D’autres – petits – imprimeurs ont une relation beaucoup plus ambiguë à l’image, qui semble réduite au rôle de pure illustration dans leurs éditions. Nous avons affaire ici à des artisans modestes, qui ne procèdent chacun qu’à une seule (au plus deux) édition(s) du Houwelick et à chaque fois dans un petit format (in‑12°). La qualité matérielle de leurs ouvrages est faible48. Ils sont sensibles à l’économie de place et de papier, choisissent en conséquence des polices serrées. Ensuite, le travail qu’ils demandent aux graveurs est, sauf exception49, minimaliste : les planches utilisées, qu’il s’agisse de cuivres ou de xylogravures assez frustres, sont des copies serviles de planches antérieures. Elles sont reconnaissables par la symétrie miroir que l’opération de copie par le graveur implique. Dans le processus, le sens des images s’en trouve parfois dénaturé. La lecture du frontispice de Roeck (1650), copie du frontispice de 163450, est totalement bouleversée : la fiancée se retrouve à la gauche de l’homme. Chez Smient, dont l’ouvrage est la copie d’une copie, on retrouve donc la disposition originelle. Seul le frontispice n’est pas copié servilement : le graveur, Ian Iegers51, a intelligemment inversé la place du couple au premier plan afin, certainement, de respecter ce qu’il croyait être l’ordre héraldique. Ce dernier exemple est particulièrement révélateur. Iegers a copié sur ses bois l’iconographie de toutes les planches du texte, dont la lecture ne lui semblait pas modifiée par une symétrie miroir. En revanche il a bien vu que le frontispice nécessitait une lecture symbolique, où la place de la femme et celle de l’homme n’étaient pas indifférentes. Mais, en l’absence de l’édition originelle de van de Venne, il n’a pas pu se rendre compte que celui-ci avait cassé à dessein le code héraldique traditionnel.

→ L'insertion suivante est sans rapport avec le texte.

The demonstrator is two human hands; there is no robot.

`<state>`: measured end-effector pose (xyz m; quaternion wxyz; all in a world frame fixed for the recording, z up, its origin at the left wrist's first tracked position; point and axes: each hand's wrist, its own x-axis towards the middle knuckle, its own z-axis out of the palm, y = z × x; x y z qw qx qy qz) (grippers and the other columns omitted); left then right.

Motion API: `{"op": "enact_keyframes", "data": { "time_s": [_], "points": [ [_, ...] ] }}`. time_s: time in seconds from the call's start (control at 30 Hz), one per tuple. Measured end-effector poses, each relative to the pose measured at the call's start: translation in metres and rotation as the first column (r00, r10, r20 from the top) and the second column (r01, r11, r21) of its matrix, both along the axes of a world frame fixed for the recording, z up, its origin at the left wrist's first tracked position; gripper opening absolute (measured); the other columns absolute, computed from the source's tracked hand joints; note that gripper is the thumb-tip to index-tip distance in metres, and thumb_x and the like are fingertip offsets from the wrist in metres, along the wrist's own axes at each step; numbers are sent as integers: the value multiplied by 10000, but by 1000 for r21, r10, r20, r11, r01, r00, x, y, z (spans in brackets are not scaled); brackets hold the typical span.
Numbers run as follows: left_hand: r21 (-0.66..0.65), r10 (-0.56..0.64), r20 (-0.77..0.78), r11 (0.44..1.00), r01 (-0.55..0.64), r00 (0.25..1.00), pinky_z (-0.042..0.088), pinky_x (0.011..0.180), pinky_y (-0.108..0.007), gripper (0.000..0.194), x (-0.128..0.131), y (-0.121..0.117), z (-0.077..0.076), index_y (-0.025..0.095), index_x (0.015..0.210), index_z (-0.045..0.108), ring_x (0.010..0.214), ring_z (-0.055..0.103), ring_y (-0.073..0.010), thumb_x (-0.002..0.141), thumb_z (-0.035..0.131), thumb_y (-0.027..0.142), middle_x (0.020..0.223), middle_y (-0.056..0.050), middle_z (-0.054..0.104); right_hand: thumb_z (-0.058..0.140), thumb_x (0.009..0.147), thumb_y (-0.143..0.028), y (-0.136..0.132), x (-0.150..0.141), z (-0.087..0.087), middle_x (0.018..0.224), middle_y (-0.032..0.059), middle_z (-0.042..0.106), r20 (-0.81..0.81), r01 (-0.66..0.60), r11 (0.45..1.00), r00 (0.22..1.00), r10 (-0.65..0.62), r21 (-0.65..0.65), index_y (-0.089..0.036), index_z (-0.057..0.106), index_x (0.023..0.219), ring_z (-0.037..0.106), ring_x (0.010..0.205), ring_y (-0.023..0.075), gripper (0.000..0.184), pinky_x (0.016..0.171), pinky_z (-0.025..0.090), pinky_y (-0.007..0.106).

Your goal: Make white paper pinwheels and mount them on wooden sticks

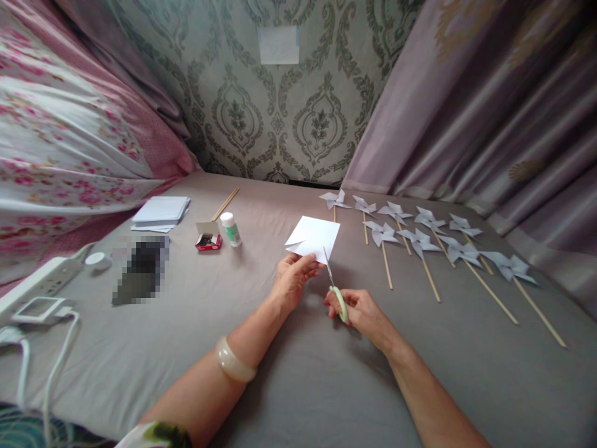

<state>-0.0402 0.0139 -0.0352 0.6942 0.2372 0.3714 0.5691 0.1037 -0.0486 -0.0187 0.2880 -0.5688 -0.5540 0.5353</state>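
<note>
A square sheet of white paper is pinched at its near edge by my left hand, and a slit runs in from its left corner. My right hand grips a pair of scissors with pale green handles. Their blades point away from me and meet the paper near its right corner. To the right, several white paper pinwheels on wooden sticks lie in two rough rows. Left of the paper stand a glue bottle with a white cap and a small open red box holding small dark items.
A stack of white paper lies at the far left, and wooden sticks lie behind the red box. A power strip with white cables is at the left edge, near a blurred dark object. Curtains hang at the right.
</note>
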Motion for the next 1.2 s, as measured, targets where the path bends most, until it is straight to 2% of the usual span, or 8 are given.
{"op": "enact_keyframes", "data": {
  "time_s": [0.23, 0.5, 0.87, 1.2],
  "points": [
    [16, -1, -24, 1000, 1, 1000, 436, 538, -217, 338, 0, -1, 1, 144, 725, 555, 614, 658, -143, 533, 813, 247, 667, -30, 657, 615, 652, -685, 0, -3, 2, 518, -3, 515, 10, 22, 1000, 1000, -21, -14, -156, 580, 546, 357, 460, 79, 541, 445, 267, 235],
    [27, -6, -26, 1000, 7, 1000, 438, 544, -221, 327, 0, 0, -3, 129, 751, 584, 620, 657, -145, 555, 812, 257, 671, -40, 656, 604, 692, -653, 0, -2, -2, 528, 0, 531, 24, 23, 1000, 999, -23, 11, -159, 579, 540, 369, 456, 81, 518, 445, 277, 236],
    [25, 8, -36, 1000, -7, 999, 441, 548, -219, 331, -1, 0, -2, 147, 694, 540, 636, 664, -150, 547, 812, 265, 645, -30, 649, 631, 706, -610, 3, 1, -17, 530, 2, 547, -16, 53, 999, 998, -53, 3, -149, 598, 581, 437, 508, 105, 479, 489, 318, 240],
    [26, 13, -33, 1000, -12, 999, 443, 552, -221, 325, -1, 0, -3, 150, 718, 552, 631, 661, -146, 549, 808, 260, 665, -28, 657, 683, 676, -552, 3, 1, -13, 508, -15, 536, 4, 84, 996, 996, -85, 15, -149, 601, 555, 437, 491, 98, 428, 495, 333, 236]
  ]
}}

Enfin, le rapport à l’image de ces artisans se manifeste dans le corpus qu’ils reprennent, et dans la manière dont ils lient illustrations et texte. Un cas extrême de cette relation à l’image se voit dans l’une des dernières éditions du xviie siècle, sortie des presses de Michiel de Groot à Amsterdam. L’imprimeur utilise à la fois des cuivres du Houwelick, mais également trois planches qu’il a utilisées l’année antérieure dans une édition du Minne-spieghel ter deughden de Jan Harmensz Krul. Même si la pratique du réemploi de planches est un phénomène connu chez les imprimeurs, cette attitude est particulièrement révélatrice du statut accordé aux images pour un ouvrage comme Houwelick, par un homme de l’art : il joue aux dominos avec son stock de planches, mais prend garde à puiser dans un réservoir iconographique qui a des résonances avec un discours sur le mariage et l’état conjugal, ou plus généralement les relations entre les sexes.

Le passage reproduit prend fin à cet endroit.